Last year, ahead of the Brexit poll, this column speculated about Michael Gove’s likely ejection from the Ministry of Justice after what had been a brief but generally well-received spell as lord chancellor.

We noted then this could spell the demise of his much-heralded ‘rehabilitation revolution’ – a revolution previously aborted in 2012 when David Cameron sacked Ken Clarke.

History did indeed repeat itself and, as we report this week, has seemingly done so again after Liz Truss made prison reform the centrepiece of her 11-month tenure.

New lord chancellor David Lidington tried to pre-empt the absence of prison reform from the Queen’s speech with an unusual ‘open letter’ on the subject, insisting rehabilitation remains a priority.

Not all were convinced – including HM chief inspector of prisons Peter Clarke, who was ‘very disappointed’ by the omission.
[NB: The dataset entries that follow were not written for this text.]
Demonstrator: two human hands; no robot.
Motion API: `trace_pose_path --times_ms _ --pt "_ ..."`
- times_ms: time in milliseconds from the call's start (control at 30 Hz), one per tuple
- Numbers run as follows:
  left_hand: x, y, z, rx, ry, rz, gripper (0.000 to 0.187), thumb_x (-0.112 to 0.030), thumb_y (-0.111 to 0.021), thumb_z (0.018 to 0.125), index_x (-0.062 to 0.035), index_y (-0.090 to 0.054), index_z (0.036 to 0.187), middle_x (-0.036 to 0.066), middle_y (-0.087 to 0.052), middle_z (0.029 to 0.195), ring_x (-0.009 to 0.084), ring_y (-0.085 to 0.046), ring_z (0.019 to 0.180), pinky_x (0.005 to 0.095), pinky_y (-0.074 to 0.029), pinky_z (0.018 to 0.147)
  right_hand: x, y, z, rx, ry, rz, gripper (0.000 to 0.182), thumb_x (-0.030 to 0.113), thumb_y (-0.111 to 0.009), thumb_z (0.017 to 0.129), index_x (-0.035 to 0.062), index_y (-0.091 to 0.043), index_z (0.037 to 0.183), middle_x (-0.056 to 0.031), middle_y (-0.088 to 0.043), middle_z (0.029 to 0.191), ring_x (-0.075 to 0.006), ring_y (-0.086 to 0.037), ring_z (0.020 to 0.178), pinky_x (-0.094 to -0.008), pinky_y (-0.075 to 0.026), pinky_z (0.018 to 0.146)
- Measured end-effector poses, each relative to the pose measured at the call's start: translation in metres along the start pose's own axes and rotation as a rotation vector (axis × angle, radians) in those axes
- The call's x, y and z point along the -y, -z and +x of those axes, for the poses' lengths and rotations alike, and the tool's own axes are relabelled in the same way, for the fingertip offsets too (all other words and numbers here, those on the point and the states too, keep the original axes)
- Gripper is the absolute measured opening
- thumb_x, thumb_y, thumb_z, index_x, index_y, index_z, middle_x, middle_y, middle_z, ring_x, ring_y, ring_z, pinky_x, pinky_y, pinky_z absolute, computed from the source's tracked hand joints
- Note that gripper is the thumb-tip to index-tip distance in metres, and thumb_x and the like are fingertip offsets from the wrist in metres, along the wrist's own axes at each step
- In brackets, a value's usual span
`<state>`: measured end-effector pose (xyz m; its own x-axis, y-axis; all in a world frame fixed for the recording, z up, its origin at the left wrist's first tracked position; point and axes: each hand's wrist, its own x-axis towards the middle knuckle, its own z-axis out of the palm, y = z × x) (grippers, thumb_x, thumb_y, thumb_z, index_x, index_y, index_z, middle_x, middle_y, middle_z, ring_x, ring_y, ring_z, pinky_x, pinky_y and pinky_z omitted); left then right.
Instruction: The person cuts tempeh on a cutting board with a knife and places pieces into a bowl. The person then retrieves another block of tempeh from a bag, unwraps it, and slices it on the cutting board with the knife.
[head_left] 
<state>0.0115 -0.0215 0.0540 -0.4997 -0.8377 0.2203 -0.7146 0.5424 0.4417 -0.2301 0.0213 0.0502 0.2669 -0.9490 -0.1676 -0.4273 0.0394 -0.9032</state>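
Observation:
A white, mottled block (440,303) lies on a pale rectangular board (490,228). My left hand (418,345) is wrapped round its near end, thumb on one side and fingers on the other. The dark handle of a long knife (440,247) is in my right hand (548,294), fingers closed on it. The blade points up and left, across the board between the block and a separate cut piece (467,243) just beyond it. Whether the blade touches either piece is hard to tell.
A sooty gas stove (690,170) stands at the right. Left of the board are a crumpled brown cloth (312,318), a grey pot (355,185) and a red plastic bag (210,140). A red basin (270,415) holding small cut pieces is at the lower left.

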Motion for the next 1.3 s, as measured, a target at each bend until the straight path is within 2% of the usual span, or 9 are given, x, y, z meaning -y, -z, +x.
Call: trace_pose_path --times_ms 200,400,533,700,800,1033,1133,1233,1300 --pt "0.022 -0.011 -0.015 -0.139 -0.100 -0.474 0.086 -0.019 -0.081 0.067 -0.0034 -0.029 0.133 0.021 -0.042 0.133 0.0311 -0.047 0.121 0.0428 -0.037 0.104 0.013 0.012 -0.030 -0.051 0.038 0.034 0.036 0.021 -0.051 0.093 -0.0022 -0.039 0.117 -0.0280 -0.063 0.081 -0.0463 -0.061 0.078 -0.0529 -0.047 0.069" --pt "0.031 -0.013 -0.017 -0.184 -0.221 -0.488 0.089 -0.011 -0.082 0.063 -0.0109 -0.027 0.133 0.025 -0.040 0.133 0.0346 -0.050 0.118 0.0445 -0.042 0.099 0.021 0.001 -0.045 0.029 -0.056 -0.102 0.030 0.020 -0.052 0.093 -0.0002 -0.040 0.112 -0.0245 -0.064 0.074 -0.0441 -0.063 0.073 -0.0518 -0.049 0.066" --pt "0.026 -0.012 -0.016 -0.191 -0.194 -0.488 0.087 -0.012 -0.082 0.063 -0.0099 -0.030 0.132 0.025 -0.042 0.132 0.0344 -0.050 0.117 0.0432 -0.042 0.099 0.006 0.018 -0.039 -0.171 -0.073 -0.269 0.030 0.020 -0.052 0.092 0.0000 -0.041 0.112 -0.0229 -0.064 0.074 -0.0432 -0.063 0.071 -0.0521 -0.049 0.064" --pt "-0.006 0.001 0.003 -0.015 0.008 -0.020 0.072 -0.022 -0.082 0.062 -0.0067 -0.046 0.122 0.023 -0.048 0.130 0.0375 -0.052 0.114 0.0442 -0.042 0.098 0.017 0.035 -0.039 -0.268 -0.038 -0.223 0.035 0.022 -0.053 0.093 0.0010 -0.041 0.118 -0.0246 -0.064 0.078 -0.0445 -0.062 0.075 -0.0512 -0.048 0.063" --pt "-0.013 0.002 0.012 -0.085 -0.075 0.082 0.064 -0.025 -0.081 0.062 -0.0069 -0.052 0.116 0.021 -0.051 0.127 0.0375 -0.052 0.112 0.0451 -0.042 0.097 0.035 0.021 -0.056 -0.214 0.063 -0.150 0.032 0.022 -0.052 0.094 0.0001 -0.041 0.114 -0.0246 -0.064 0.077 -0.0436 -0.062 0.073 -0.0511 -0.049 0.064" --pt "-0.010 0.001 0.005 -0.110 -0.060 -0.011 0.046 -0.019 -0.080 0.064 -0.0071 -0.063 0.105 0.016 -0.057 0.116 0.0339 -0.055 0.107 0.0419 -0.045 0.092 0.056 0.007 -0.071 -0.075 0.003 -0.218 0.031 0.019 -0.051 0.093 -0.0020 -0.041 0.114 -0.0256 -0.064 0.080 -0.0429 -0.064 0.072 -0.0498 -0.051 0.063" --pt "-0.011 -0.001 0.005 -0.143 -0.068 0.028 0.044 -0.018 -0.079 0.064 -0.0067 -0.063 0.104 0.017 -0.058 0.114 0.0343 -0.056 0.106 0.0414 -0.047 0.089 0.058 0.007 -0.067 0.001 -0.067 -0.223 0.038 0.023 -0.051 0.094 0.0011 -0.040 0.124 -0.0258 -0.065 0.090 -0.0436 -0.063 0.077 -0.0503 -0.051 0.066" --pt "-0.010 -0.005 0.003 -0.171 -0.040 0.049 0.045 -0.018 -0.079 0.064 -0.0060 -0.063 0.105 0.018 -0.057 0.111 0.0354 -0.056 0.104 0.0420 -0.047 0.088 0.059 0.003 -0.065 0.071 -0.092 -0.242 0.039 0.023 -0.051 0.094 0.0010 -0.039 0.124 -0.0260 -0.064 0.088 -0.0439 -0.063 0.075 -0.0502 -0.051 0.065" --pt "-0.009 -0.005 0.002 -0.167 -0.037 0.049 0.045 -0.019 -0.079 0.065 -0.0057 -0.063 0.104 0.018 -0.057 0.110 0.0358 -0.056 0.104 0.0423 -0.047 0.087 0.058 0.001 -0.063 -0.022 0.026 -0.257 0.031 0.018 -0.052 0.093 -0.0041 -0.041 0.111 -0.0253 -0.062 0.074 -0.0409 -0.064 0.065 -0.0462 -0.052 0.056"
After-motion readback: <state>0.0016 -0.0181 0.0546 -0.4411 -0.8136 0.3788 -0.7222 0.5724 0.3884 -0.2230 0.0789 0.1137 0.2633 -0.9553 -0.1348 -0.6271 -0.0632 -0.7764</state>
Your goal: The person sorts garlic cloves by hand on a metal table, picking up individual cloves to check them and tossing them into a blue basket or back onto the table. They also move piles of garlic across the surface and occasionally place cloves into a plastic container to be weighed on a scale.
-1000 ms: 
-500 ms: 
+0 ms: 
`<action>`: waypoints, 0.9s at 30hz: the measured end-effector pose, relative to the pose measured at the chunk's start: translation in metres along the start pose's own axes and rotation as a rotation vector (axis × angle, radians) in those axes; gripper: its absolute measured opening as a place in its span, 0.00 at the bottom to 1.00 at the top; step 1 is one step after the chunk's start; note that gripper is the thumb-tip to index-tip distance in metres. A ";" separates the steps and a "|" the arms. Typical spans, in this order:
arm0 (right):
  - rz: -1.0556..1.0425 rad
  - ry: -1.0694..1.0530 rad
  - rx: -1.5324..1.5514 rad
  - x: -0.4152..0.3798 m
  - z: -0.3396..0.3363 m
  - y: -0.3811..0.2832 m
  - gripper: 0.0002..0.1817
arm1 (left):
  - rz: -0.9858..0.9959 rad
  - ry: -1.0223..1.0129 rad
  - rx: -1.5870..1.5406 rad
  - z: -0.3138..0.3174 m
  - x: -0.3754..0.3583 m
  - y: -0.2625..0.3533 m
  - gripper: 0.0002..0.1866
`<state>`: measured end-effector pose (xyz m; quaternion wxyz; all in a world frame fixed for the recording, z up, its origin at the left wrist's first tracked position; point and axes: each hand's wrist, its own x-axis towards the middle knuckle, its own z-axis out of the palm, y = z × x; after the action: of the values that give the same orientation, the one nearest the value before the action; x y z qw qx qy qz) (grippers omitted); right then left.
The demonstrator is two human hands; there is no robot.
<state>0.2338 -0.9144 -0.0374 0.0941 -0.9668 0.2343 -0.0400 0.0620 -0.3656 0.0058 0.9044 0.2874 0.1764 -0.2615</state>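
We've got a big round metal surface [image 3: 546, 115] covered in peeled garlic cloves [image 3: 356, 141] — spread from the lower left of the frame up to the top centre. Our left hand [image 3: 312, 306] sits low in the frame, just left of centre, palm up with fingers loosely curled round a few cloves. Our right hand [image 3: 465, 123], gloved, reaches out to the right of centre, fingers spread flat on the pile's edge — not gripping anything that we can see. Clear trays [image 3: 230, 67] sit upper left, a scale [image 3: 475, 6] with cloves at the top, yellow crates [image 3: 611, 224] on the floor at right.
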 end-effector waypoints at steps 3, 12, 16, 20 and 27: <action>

Clarke’s bemusement is understandable. Prison reform enjoys cross-party support and the prime minister was already struggling to beef up a legislative programme described by one commentator as ‘thin gruel’.

Perhaps the beleaguered Conservatives believe they should revert to type on law and order, traditionally a core strength. But Lidington will be under pressure to deliver regardless. Prisons and probation cost nearly £4bn a year and his department is facing an ongoing budget squeeze.